- PROBLEM:
Omit the images and output every line of the data below exactly.

- GIVEN INFORMATION:
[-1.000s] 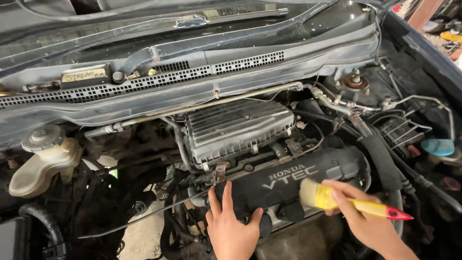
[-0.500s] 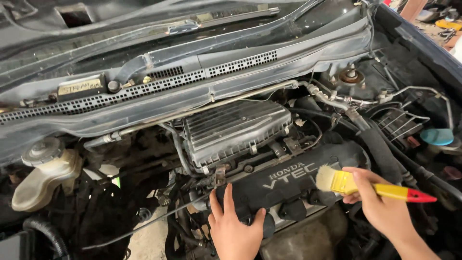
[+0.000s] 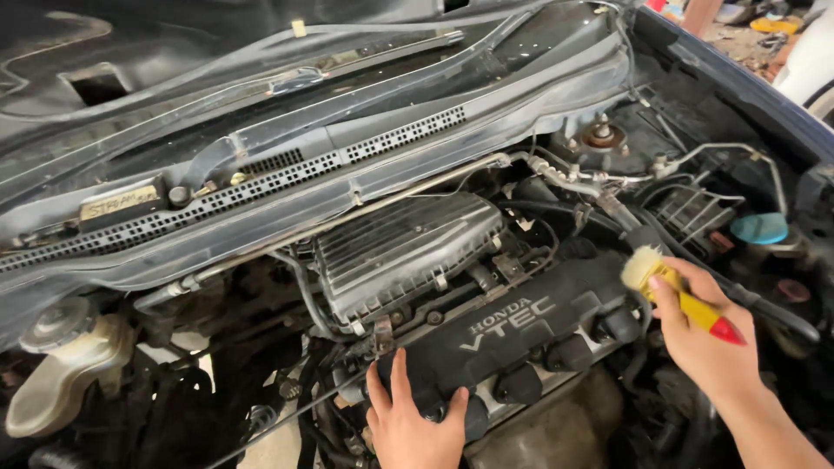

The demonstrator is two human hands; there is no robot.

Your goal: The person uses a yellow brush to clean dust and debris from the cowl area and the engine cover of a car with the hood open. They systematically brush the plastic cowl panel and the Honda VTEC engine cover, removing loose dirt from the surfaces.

- ANSWER TO THIS TASK:
[-1.000s] 
[-0.500s] 
[+0.000s] 

The demonstrator is two human hands; there is no robot.

Your goal: The person uses a yellow brush to clean dust and debris from the cowl area and the engine cover of a car with the hood open. They systematically brush the plastic cowl panel and the Honda VTEC engine cover, removing loose dirt from the surfaces.

No further output is required for this exercise.